IGETC: The ICAS-supported research evaluating the success of IGETC (The Use, Effectiveness, and Awareness of the Intersegmental General Education Transfer Curriculum (IGETC): An Evaluation) was published and subsequently presented Fall 2000 Plenary Session. The report documented the overall student satisfaction with the IGETC option. This academic year, IMPAC faculty will consider the creation of an IGETC-like path for highunit science major. Now playfully dubbed SciGETC, this concept is only in its infancy but has received enthusiastic support in IMPAC discussions thus far.

ON THE HORIZON

CSU Dual Admissions: Presently Academic Senate representatives are participating with CSU faculty colleagues and system representatives to discuss the plausibility of a CSU Dual Admissions program. This plan will be discussed at a breakout at this fall's plenary session, November 1-3 in Cerritos. While the CSU dual admissions project appears to be on CSU's fast track, many implementation questions remain, and primary among them are issues of resources-human and fiscal.

While the faculty-shaped and faculty-driven efforts continue rather harmoniously, the discordant note is the economic plight experienced by our state and collaterally within our segments.
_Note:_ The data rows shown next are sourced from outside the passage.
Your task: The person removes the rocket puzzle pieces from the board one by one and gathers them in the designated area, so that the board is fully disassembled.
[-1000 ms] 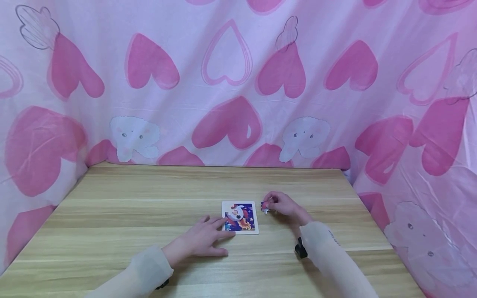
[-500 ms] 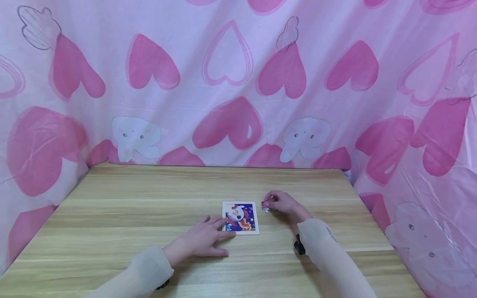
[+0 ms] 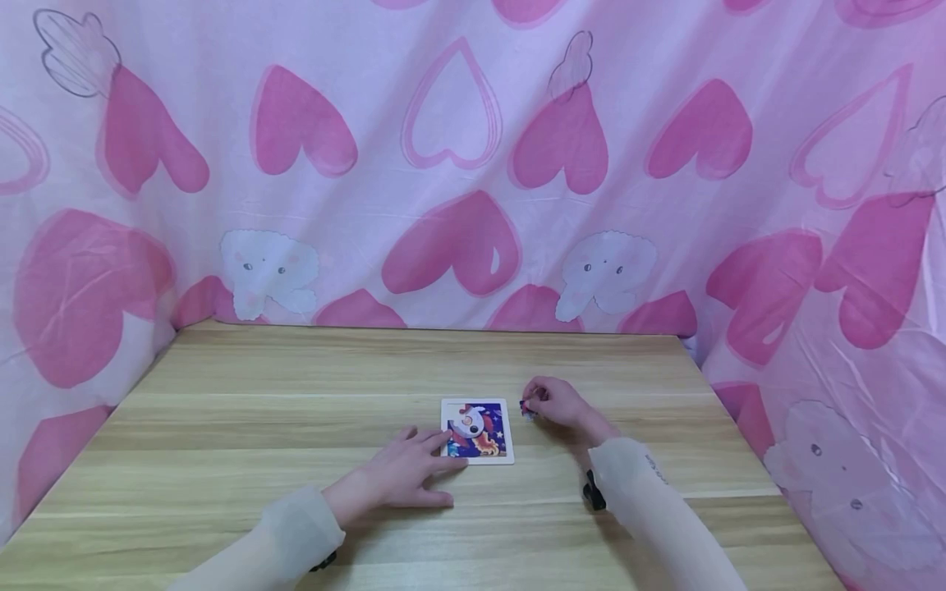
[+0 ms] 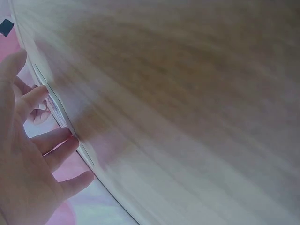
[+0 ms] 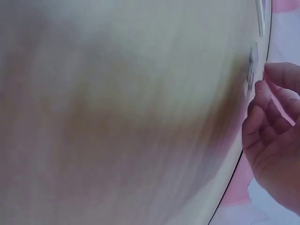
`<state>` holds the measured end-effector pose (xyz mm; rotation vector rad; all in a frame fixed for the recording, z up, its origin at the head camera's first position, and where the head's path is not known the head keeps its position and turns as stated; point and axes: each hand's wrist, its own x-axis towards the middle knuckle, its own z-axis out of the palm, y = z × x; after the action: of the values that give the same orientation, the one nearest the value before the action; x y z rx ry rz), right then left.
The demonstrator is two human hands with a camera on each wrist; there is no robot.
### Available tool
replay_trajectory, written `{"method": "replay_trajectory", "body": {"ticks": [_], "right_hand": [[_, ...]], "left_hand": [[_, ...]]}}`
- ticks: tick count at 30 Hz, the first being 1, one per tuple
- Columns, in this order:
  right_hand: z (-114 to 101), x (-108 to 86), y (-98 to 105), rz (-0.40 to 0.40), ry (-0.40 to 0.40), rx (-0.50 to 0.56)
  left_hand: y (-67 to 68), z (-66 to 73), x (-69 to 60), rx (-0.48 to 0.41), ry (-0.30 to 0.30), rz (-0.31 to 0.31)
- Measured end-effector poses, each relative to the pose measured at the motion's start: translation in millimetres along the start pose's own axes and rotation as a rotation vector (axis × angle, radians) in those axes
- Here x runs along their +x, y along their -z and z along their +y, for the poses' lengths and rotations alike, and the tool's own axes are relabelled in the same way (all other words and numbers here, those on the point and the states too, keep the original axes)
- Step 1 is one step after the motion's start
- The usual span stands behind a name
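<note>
Head view has the small puzzle piece (image 3: 526,408) just right of the puzzle board (image 3: 488,461), apart from it. The right hand (image 3: 559,404) pinches that piece with its fingertips, its other fingers curled in. The left hand (image 3: 406,469) lies spread with fingers nearly straight, gripping nothing; two fingertips touch the board's left and near edges, while the thumb rests apart, toward the near side of the table (image 3: 296,394).

The piece could slip or twist, I judge, since so little of it is held and the fingers cover much of its face. The board could also skid or turn if the left fingertips bear on one edge only, and a sideways shove might lift pieces already lying in the frame.

From above, the head camera gives the board's picture and a pale patch at its far-left corner; neither wrist view shows these. The right wrist view instead catches the piece almost edge-on by the fingertips, with the board's corner beyond. It is too blurred there to tell whether the piece touches the table. The left wrist view shows how flat the board lies, and the right hand behind it.
</note>
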<state>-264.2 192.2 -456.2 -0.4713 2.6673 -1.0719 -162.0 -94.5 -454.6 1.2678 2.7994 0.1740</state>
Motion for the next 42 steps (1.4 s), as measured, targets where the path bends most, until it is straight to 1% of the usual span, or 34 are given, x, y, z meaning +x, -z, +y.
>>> {"method": "replay_trajectory", "body": {"ticks": [4, 9, 13, 17, 20, 26, 28, 32, 35, 39, 42], "right_hand": [[-6.9, 0.5, -8.4, -0.020, 0.119, -0.001], [-17.0, 2.3, -18.6, -0.058, 0.248, -0.055], [-24.0, 3.5, -25.3, -0.105, 0.309, -0.105], [-27.5, 5.0, -30.4, -0.130, 0.322, -0.161], [-27.8, 6.2, -32.5, -0.142, 0.308, -0.198], [-30.5, 7.6, -31.8, -0.170, 0.294, -0.213], [-31.9, 7.9, -31.4, -0.178, 0.295, -0.218], [-32.4, 8.9, -31.6, -0.179, 0.293, -0.236], [-32.7, 8.8, -31.6, -0.172, 0.305, -0.244], [-34.1, 8.1, -30.9, -0.177, 0.312, -0.238], [-35.2, 7.5, -30.1, -0.183, 0.302, -0.229]], "left_hand": [[-1.8, -1.8, 0.4, 0.008, -0.004, 0.006], [-2.3, -2.9, 0.7, 0.015, -0.012, 0.016], [-1.1, -2.4, 0.7, 0.011, -0.010, 0.013], [-0.6, -1.9, 1.4, 0.009, -0.007, 0.009], [-1.8, -1.9, 2.5, 0.012, -0.008, 0.009], [-1.1, -1.3, 2.6, -0.003, 0.003, 0.007], [-1.4, -0.6, 2.6, 0.010, -0.001, 0.021], [-4.0, 1.6, 4.1, 0.064, -0.031, 0.067], [-5.6, 3.7, 7.9, 0.074, -0.055, 0.088], [-7.1, 6.9, 13.9, 0.075, -0.072, 0.101], [-7.6, 9.1, 17.5, 0.088, -0.076, 0.107]]}}
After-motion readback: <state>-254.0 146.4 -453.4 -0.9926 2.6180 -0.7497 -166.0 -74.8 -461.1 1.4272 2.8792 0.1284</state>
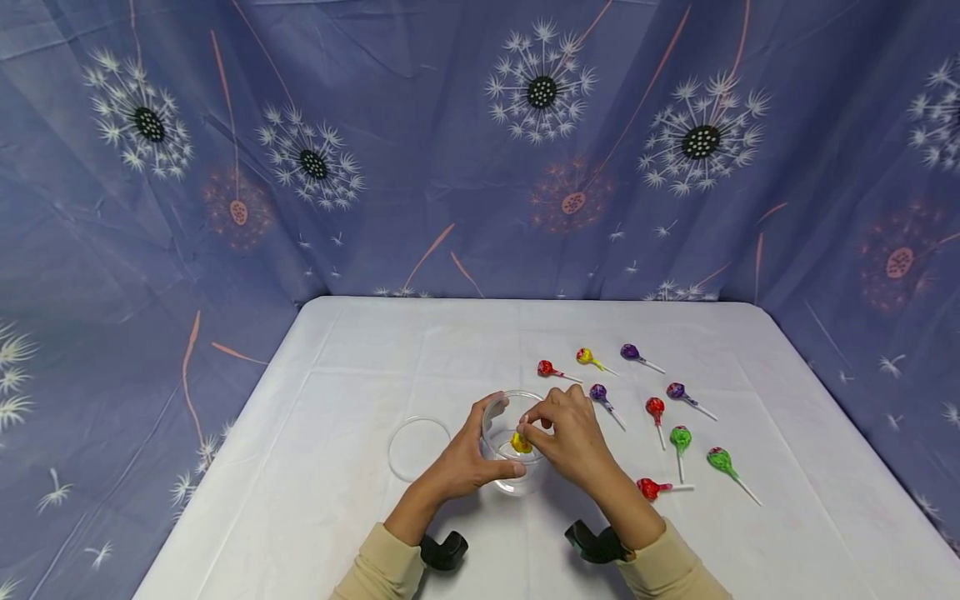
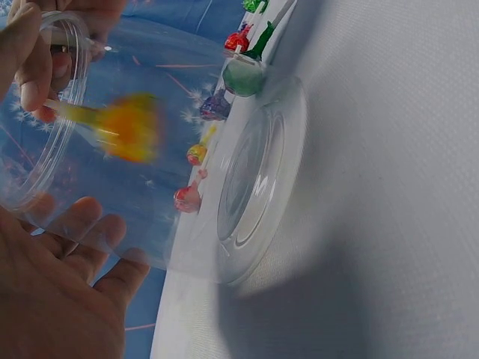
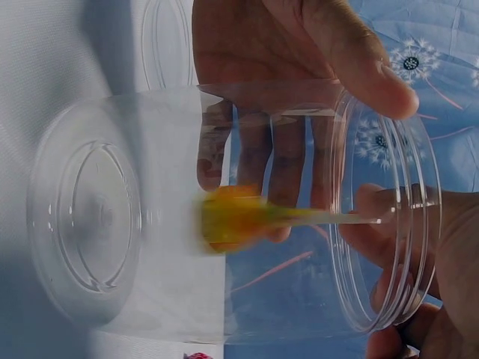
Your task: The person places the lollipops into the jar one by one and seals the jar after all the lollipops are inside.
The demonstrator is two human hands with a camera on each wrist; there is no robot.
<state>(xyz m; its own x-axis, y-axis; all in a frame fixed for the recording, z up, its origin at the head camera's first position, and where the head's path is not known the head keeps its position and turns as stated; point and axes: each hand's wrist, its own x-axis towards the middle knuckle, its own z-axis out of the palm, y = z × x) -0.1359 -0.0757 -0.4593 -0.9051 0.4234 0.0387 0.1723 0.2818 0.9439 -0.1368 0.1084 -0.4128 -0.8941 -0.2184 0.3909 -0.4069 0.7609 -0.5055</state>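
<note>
A clear round jar (image 1: 510,479) stands on the white table, tilt hard to judge, with my left hand (image 1: 468,457) curled round its side near the rim. At the jar's mouth my right hand (image 1: 572,435) pinches the stick of a yellow lollipop (image 1: 521,442). In the right wrist view the lollipop (image 3: 230,218) hangs head down inside the jar (image 3: 168,172), above its bottom, with the stick's end near the threaded rim. The left wrist view shows the blurred yellow lollipop (image 2: 129,127) through the jar wall, and the left palm (image 2: 60,299) beside it.
Several wrapped lollipops lie right of and behind the jar, among them a purple one (image 1: 597,392), a green one (image 1: 681,438) and a red one (image 1: 648,489). A clear ring-like lid (image 1: 392,451) lies left of the jar. Behind the table (image 1: 300,467) hangs a blue patterned cloth (image 1: 420,167).
</note>
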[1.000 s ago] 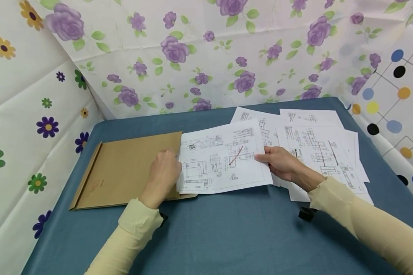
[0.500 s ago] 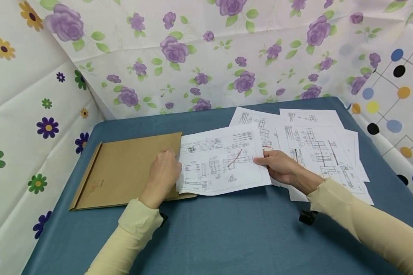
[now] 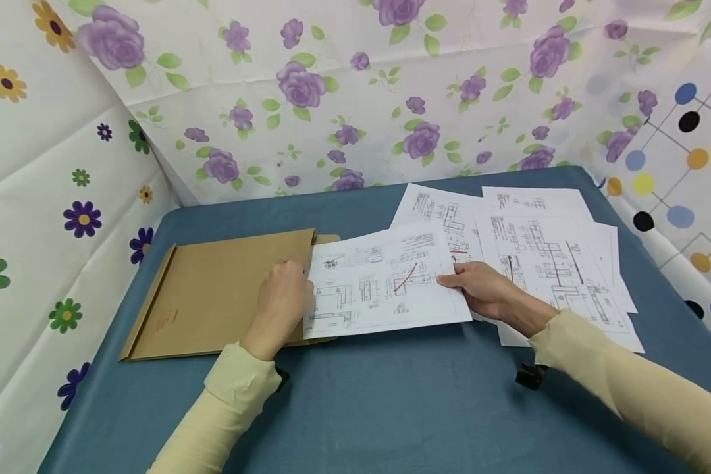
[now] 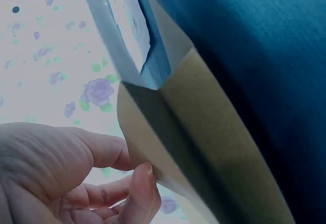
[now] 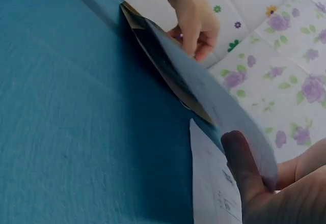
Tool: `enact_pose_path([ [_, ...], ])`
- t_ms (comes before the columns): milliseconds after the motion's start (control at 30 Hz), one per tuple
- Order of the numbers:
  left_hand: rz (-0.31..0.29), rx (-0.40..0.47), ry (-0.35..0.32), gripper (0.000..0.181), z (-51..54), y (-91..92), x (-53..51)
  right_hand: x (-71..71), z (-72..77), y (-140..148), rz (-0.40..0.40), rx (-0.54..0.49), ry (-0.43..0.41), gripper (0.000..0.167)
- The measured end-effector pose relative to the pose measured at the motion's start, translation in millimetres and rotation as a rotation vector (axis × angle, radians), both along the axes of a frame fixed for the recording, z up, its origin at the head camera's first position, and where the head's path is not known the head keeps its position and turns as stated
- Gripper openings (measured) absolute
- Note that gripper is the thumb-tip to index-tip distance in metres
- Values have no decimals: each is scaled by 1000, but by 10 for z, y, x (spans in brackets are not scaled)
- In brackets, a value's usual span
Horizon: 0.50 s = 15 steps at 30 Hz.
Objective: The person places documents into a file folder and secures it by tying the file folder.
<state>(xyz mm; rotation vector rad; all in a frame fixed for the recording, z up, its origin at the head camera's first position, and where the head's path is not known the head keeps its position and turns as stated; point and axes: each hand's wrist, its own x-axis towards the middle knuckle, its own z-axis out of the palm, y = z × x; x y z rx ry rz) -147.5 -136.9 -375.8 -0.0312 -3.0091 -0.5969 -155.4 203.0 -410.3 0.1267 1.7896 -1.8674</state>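
A brown kraft paper envelope [image 3: 225, 289] lies on the left of the table. My left hand [image 3: 281, 303] pinches the upper layer at its right-hand opening; in the left wrist view the thumb and fingers grip the edge of the envelope [image 4: 204, 132], and its mouth gapes. From the right, my right hand [image 3: 486, 286] holds a white sheet of paper [image 3: 379, 283] with printed technical drawings and a red stroke, thumb on top. The sheet's left end is at the envelope's mouth. In the right wrist view the sheet [image 5: 204, 86] bows between both hands.
Several more drawing sheets [image 3: 545, 257] lie overlapping at the right of the table, partly under the right hand and held sheet. A blue cloth [image 3: 391, 401] covers the table. Patterned sheets [image 3: 355, 99] hang at the back and sides. Black devices [image 3: 531, 375] sit at the wrists.
The right hand and the held sheet have dropped slightly toward me. The envelope's lower flap now shows behind the sheet's far corner. The left hand stays in place on the envelope.
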Motion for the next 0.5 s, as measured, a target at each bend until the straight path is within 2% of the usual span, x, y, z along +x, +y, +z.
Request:
enact_pose_path([
  [67,0,-1,6,7,4,4,3,15,-5,-40,25,-2,17,44],
  [300,-2,10,3,8,12,12,3,16,30,-216,19,12,55,43],
  [500,-1,-1,8,6,29,18,-2,3,82,-500,62,-11,69,42],
])
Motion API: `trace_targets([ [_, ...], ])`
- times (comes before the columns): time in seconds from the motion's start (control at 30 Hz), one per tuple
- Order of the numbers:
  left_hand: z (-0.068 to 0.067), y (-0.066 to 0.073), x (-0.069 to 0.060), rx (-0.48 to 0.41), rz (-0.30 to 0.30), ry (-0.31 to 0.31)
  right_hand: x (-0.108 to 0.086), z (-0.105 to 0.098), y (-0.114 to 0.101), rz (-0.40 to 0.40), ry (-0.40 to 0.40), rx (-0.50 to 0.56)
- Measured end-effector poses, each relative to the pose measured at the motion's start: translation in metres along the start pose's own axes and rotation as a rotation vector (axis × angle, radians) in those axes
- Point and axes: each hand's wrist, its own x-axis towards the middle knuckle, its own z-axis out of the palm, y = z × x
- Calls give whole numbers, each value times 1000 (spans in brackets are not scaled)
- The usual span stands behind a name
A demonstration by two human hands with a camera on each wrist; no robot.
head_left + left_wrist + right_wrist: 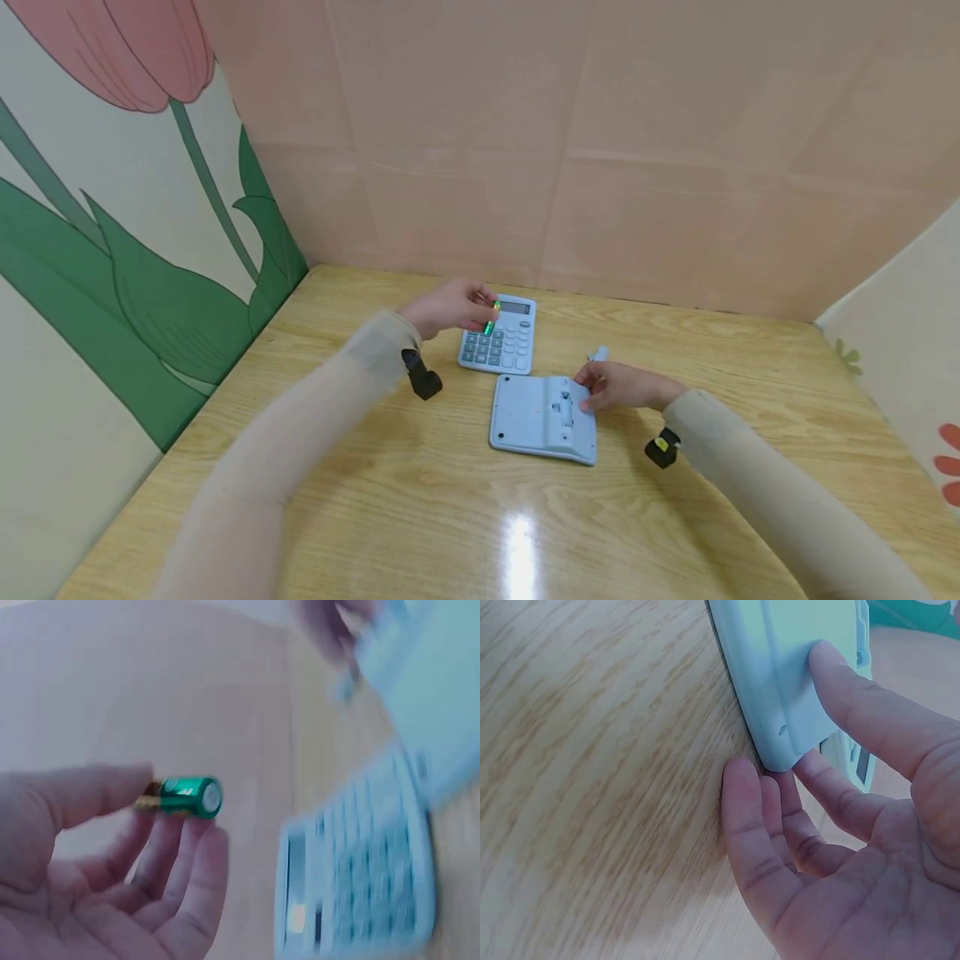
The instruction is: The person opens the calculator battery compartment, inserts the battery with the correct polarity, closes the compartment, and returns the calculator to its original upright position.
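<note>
My left hand (453, 307) pinches a green and gold battery (187, 796) between thumb and fingers, above a light-blue calculator (517, 337) that lies face up. In the left wrist view, one flat end of the battery points away from the palm. Nearer me, a second light-blue calculator (521, 417) lies face down, its battery compartment (564, 408) uncovered. My right hand (626, 386) grips that calculator's right edge, the thumb (840, 679) on its back and the other fingers at and under the rim. Whether the compartment holds a battery I cannot tell.
Just beyond my right hand lies a small light-blue piece (598, 354), perhaps the battery cover. The wooden table (420, 508) meets a pinkish covered wall (465, 208) at the back, with a tulip-patterned panel (172, 317) on the left.
</note>
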Motion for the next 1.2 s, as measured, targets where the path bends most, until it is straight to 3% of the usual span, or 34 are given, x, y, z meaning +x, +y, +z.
trace_targets([
  [0.27, 36, 14, -4, -278, 18, -26, -1, -1, 0, -7, -2, 3],
  [0.5, 69, 12, 2, -361, -26, -47, -3, -1, -1, -28, -4, 9],
  [0.83, 106, 0, 10, -293, -84, -51, -2, -2, 0, -25, -2, -12],
  [1.2, 132, -12, 20, -89, -47, -4, -1, -1, 2, -56, -15, 18],
])
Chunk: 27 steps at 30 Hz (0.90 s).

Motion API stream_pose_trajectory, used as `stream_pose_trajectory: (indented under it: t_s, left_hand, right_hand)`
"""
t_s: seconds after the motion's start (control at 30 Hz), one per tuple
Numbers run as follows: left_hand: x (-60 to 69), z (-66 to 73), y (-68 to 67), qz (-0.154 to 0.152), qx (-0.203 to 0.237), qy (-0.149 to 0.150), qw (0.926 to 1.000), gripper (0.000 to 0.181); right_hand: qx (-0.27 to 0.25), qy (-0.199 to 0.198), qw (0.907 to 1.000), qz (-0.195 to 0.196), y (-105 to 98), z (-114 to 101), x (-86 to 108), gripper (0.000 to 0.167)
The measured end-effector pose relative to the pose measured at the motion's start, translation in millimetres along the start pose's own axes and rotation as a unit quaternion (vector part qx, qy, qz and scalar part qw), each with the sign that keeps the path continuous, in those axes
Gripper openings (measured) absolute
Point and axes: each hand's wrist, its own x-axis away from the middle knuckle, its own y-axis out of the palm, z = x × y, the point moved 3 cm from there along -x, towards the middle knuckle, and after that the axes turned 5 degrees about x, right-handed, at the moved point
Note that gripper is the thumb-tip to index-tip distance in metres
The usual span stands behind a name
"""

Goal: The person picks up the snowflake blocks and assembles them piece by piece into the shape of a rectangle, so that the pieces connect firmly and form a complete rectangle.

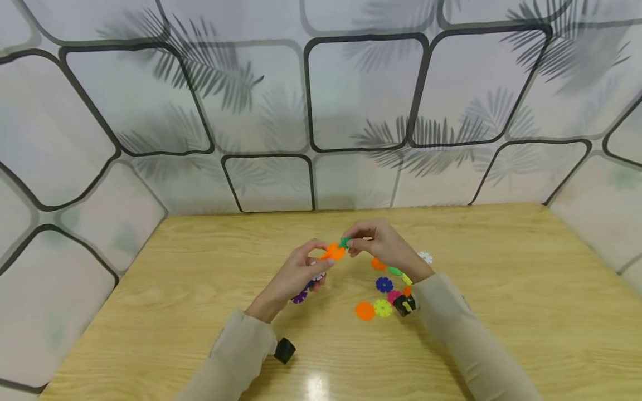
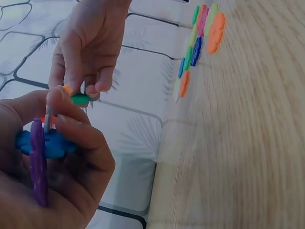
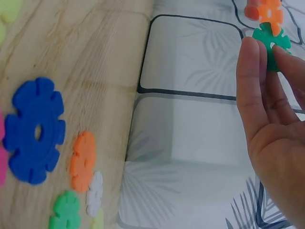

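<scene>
Pinching green notched disc (image 3: 265,37) in right grip (image 1: 383,242), orange notched disc (image 1: 335,252) in left grip (image 1: 296,272); probably light, stiffish, kinda slick; best held by rims

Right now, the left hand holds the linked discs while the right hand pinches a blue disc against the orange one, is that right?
Not quite: the right hand pinches a green disc, not a blue one, as the right wrist view shows. The rest stands: it meets the orange disc, and the left hand holds the linked discs.
</scene>
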Motion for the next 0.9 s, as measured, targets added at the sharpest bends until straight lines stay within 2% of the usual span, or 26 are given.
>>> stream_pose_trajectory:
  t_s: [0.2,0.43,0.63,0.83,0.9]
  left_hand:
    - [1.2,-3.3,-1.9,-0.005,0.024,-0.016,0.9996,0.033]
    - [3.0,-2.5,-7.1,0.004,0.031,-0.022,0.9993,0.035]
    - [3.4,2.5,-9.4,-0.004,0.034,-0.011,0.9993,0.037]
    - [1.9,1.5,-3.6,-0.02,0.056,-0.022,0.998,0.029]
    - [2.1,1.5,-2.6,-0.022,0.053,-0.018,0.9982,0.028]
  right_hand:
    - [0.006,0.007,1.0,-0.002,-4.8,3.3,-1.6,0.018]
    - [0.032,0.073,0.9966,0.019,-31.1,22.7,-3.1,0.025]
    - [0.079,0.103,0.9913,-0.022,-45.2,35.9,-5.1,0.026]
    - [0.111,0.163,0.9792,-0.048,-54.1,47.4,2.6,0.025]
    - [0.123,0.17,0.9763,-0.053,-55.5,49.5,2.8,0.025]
While politicians last year plied extraordinary pressures on our systems to increase "transfer numbers," some among them seemed particularly insensitive to the costs associated with improving transfer rates: ASSIST, whose work is essential for transfer and for CAN itself, was denied a budget augmentation and its current budget is nearly one-half million dollars below what is needed simply to maintain its efforts; PFE funding was not increased; and, of course, while CSU and UC sustained budget reductions, the quality of education within the California community colleges was threatened by both the initial slashing of our base budget by $98 million and by the increasing injustice of FTES funding below the national average and far below that of our transfer partners.

Further, if history is any indication, periods of economic downturn generate additional need for displaced workers to build their skills or retrain for new employment. This would not appear the time to reduce our potential to serve our communities, rather the time to augment the efforts to fulfill our mission-ALL of our missions. Given, then, the limitations of our fiscal conditions-whether or not the subsequent bill for full budget restoration is signed-the Academic Senate must unite to withstand undue pressures, to be certain that the political interests in transfer do not overshadow the broader educational needs of the millions of other students who enter our doors.